Dataset extract below:

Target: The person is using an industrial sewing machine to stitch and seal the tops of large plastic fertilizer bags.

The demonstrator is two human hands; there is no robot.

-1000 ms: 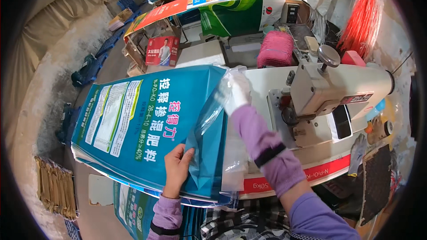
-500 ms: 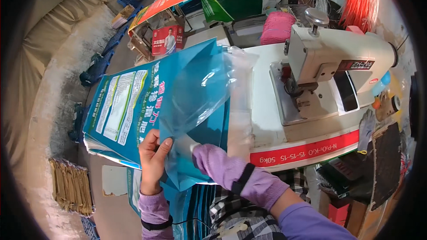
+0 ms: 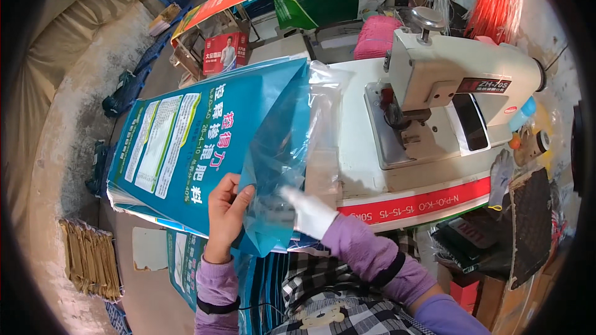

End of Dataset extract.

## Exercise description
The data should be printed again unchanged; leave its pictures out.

## Reply
Target: The person is using an industrial sewing machine to stitch and seal the tops of large plastic fertilizer bags.

The demonstrator is two human hands; there is no robot.

-1000 ms: 
-500 ms: 
+0 ms: 

The given output is the complete response.